From hacking computers to improving infrastructure security

News
11-02-2022
Kaveh Razavi is an assistant professor in the Department of Information Technology and Electrical Engineering at ETH Zurich and recently joined the NCCR Automation. With his research, he aims to improve the security of hardware components used in future infrastructure such as CPU or DRAM devices.
Kaveh Razavi is an assistant professor in the Department of Information Technology and Electrical Engineering at ETH Zurich.
Kaveh Razavi is an assistant professor in the Department of Information Technology and Electrical Engineering at ETH Zurich

NCCR Automation: How did you get first get interested in your field?

Kaveh Razavi: I wanted to know how to hack computers in late 90s when I was a teenager. Very soon I realized that there are these magical pieces of code called “exploits” that hackers use to compromise computers remotely. There were lots of low-level programming and machine languages involved in building exploits that got me hooked pretty quickly. I am still hooked and a bit jealous of my students who do most of the action nowadays.

You came here in a very extraordinary moment in time. How did you experience the pandemic from a professional point of view and have you had difficulties to start under these difficult circumstances?

It was a bit complicated to relocate during the pandemic and it is a bit unfortunate that I have yet to meet some of my colleagues in person. But I also feel lucky with the significant support from ETH and people from my institute for establishing my new group during these uncertain times.

How did you end up at the NCCR, and what do you expect from it?

NCCR Automation is about making our future infrastructure smarter. Security is an important aspect of such an effort and I happened to be the new professor who is specialized in that subject. I expect the security efforts in the NCCR to lead to improved security in the devices that will be deployed in our infrastructure such as CPU and DRAM. I also have some hope that the newly-proposed solutions for automation consider security as part of their design rather than having it as an afterthought.

What do you mean by that?

The past couple of years have seen many new high-profile hardware security vulnerabilities. For example, last year we showed that all DRAM devices currently in production suffer from a security vulnerability that allows attackers to compromise systems. Such vulnerabilities are usually not easy to fix since it is difficult to change hardware after production, leaving systems exposed to attacks for extended periods of time. We have shown in the past that hackers can use these vulnerabilities to compromise computer systems in different settings, such as in the cloud, on mobile phones, in the browser and even remotely over network.

What exactly are you doing in your project and what would you say is unique about it/your approach?

In our project, we are trying to address this problem by making the security analysis of hardware more scalable to find and fix many of these issues at once.

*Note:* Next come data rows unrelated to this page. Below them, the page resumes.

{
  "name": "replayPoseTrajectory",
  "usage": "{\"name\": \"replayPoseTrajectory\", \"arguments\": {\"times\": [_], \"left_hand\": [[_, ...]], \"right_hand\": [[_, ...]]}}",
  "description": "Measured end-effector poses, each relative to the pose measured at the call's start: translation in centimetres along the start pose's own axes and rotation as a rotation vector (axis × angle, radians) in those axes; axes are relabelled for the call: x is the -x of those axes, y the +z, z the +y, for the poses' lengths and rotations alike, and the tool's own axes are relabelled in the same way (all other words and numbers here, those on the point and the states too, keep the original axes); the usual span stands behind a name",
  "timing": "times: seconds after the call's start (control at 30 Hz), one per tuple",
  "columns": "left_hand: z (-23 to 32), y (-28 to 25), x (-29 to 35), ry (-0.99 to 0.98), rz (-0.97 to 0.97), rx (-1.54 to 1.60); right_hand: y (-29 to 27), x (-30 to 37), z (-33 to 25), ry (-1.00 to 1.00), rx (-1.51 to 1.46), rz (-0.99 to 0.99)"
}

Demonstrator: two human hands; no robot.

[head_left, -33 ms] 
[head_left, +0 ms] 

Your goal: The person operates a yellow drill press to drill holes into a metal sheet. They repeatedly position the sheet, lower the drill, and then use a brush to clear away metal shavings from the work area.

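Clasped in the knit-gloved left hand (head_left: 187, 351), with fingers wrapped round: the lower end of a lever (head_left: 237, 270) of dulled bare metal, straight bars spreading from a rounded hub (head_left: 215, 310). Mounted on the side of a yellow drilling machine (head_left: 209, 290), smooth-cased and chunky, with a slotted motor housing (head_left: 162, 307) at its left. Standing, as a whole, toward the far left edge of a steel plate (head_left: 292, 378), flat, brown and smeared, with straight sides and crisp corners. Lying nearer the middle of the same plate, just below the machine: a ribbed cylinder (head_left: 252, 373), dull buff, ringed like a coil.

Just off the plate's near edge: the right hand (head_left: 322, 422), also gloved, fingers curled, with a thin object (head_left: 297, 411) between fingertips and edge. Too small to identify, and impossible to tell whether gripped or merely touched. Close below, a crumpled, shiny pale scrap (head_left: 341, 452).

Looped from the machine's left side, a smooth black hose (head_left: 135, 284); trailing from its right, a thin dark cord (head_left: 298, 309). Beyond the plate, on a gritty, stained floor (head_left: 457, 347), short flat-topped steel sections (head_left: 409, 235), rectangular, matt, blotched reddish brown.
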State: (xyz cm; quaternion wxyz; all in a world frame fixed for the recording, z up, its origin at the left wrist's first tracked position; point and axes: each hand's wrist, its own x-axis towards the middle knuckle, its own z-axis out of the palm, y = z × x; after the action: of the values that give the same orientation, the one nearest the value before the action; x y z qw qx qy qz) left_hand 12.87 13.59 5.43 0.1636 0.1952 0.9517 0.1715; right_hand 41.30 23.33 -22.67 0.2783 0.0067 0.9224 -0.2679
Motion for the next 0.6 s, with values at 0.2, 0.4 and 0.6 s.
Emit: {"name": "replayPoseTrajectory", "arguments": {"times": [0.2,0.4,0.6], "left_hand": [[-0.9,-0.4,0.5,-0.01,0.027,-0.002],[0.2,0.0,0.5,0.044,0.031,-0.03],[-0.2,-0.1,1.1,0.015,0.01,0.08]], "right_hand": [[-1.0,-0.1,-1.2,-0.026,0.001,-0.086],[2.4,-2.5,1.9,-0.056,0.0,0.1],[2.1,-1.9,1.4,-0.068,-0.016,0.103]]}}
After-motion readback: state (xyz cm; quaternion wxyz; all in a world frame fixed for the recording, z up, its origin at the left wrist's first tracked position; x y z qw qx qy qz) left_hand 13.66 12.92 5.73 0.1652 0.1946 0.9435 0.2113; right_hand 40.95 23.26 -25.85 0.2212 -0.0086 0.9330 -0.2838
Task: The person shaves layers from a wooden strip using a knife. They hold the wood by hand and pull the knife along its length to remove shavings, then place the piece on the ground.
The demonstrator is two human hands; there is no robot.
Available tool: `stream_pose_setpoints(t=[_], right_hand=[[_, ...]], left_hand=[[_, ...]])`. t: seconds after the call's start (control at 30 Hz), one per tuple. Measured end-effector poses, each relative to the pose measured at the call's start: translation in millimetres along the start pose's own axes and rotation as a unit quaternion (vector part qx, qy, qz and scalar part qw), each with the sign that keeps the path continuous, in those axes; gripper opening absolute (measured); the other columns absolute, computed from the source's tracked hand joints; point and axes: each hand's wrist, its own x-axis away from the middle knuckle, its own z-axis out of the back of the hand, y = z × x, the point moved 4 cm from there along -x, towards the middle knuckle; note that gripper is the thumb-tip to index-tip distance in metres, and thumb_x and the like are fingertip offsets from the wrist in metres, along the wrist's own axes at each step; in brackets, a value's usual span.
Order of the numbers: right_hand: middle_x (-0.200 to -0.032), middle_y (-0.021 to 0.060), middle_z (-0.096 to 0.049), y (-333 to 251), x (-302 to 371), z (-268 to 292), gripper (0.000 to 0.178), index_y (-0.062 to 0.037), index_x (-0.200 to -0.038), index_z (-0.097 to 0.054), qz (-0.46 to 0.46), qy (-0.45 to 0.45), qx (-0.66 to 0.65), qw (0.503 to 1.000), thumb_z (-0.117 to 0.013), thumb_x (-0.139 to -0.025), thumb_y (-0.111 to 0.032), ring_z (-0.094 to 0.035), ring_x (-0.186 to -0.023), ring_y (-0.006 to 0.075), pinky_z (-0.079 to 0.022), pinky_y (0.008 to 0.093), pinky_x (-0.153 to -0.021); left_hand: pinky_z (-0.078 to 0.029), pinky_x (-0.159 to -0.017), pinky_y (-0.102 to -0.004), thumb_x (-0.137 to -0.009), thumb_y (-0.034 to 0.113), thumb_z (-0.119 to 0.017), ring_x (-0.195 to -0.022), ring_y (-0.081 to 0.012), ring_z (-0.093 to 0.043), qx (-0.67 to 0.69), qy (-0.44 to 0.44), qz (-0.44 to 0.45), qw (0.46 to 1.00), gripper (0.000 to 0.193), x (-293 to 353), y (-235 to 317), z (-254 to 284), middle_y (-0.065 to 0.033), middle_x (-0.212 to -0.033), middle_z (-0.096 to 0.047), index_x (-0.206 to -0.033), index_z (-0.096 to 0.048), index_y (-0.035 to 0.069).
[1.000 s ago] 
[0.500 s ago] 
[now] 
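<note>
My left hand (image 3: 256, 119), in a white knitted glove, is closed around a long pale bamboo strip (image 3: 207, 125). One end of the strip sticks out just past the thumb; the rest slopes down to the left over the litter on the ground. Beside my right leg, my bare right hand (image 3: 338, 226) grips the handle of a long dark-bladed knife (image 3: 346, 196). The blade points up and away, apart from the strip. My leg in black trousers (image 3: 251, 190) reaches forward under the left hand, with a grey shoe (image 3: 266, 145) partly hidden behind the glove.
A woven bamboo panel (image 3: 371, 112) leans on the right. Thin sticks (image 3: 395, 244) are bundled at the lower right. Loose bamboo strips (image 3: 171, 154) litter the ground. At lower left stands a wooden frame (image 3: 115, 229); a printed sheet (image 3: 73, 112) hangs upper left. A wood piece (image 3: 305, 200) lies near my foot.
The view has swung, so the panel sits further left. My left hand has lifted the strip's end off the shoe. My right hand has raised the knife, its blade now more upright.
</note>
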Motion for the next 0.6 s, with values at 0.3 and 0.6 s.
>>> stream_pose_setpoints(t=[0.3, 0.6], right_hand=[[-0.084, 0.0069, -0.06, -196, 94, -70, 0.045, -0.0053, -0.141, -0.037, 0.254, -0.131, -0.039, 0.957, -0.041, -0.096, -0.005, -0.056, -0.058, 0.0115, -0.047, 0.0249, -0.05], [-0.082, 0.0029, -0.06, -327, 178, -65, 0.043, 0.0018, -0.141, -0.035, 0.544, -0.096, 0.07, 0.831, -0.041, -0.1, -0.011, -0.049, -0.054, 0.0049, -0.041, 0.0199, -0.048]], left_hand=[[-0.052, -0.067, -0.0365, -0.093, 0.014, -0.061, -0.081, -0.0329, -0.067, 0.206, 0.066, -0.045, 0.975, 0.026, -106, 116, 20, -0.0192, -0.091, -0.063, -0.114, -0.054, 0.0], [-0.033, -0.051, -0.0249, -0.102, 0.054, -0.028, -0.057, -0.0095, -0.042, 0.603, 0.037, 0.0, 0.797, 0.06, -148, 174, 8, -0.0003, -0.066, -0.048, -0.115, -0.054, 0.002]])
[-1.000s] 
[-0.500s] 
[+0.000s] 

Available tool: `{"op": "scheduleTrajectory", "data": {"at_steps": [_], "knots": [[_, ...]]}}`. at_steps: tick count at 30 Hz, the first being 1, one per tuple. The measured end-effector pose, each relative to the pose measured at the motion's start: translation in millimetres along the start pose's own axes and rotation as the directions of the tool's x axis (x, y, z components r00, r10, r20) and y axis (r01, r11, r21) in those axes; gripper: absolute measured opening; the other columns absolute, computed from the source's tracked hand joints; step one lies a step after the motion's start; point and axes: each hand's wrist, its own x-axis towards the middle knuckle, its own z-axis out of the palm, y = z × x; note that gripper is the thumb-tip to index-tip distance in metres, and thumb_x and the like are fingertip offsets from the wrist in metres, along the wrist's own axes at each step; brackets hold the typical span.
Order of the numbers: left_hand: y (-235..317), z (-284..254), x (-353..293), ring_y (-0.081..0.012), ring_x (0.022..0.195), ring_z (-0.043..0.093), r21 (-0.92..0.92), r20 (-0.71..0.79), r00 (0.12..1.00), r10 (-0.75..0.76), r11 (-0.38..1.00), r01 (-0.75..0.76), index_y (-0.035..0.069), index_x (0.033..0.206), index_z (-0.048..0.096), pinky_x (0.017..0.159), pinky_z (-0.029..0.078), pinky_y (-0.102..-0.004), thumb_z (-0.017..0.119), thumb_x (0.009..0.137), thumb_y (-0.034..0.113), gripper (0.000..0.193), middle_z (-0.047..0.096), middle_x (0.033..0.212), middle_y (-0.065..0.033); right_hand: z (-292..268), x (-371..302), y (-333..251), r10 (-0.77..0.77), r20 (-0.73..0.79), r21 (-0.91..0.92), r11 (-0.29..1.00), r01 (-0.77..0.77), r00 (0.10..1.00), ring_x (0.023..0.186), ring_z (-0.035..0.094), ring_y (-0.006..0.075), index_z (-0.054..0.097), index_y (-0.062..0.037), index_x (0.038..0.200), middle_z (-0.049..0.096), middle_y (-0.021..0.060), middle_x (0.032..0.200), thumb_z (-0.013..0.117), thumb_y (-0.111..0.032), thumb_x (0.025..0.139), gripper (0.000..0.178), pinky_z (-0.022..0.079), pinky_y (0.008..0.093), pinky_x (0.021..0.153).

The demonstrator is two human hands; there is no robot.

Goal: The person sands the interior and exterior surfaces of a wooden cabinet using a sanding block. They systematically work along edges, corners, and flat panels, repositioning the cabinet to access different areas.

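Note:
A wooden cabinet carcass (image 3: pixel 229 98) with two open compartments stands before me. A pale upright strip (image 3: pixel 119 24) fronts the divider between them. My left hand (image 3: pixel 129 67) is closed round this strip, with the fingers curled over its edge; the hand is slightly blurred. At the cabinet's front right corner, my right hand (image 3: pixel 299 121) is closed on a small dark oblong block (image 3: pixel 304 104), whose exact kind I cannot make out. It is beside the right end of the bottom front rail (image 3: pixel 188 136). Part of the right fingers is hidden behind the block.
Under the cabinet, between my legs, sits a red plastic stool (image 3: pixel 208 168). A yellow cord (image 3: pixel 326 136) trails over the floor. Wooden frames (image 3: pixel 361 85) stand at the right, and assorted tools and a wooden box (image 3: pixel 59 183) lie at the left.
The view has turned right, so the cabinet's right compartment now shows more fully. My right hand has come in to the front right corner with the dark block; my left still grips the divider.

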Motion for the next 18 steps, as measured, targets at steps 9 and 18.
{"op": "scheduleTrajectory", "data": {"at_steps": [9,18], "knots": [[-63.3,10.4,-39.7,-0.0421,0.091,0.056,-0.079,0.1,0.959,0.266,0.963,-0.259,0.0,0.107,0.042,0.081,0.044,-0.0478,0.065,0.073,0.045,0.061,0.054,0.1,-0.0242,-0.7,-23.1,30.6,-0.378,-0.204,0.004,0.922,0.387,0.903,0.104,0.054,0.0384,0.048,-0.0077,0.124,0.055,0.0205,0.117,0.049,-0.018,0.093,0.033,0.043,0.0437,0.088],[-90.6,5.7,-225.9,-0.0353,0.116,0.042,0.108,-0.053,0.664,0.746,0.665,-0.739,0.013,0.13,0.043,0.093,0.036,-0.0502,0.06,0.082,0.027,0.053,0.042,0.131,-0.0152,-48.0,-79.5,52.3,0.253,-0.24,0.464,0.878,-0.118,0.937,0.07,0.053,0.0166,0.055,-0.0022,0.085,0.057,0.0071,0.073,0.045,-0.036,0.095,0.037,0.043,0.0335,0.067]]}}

We have had recent successes in this area, for example, by automatically generating access patterns that trigger bit flips inside DRAM devices. We are looking to take these approaches to the next level using a more guided search.

Why does the topic matter to you and what impacts do you think it might have on society?

I strongly believe that computer systems should not be coerced to do things their users did not intend them to do. For example, if the user browses a website, that website should not have access to the sensitive data that is not intended for that website. As a user of such systems, I care a lot about this basic rule. As we integrate computer systems deeper into our society and our infrastructure, this basic rule is becoming even more important.  Therefore, with our project, we aim to make it harder to break into computers by providing tools and techniques that developers can use to build more secure computer systems.

What would you say is particularly challenging about the work that you do?

Two aspects of our work make it extra challenging: hardware design is almost always closed and companies that produce hardware do not disclose how exactly a piece of hardware works. This makes it extremely difficult for us to understand the security guarantees of hardware components. To be able to still do an independent security analysis for certain hardware components that are important and deployed everywhere (e.g., DRAM or CPU), we are forced to resort to reverse engineering, which is cumbersome and time-consuming.

The other aspect that makes our research challenging is its experimental nature. Some of our experiments can take weeks if not months due to their sheer scale. As an example, to be able to have a global view of certain problems, we need to repeat the same experiment with different parameters over a large set of devices. Sometimes we also need to repeat these experiments since we do not initially understand the properties that we are interested in due to the closed nature of hardware.

What opportunities does the NCCR offer that you might otherwise not have?

The research freedom that we have in the NCCR allows us to pursue topics that we think are most important which I personally appreciate a lot. There are also collaboration opportunities due to the multidisciplinary nature of the NCCR. It would be interesting to see how some of the systems that will be developed as part of NCCR fair in more adversarial settings than they were perhaps originally intended for.

Could your work contribute to the “moon-shot project”? If so, how?

Perhaps. We can certainly use some of the analysis tools that we are building to “vet” some of the hardware components that are used in the moon-shot project. There may be other opportunities depending on how the moon-shot project develops.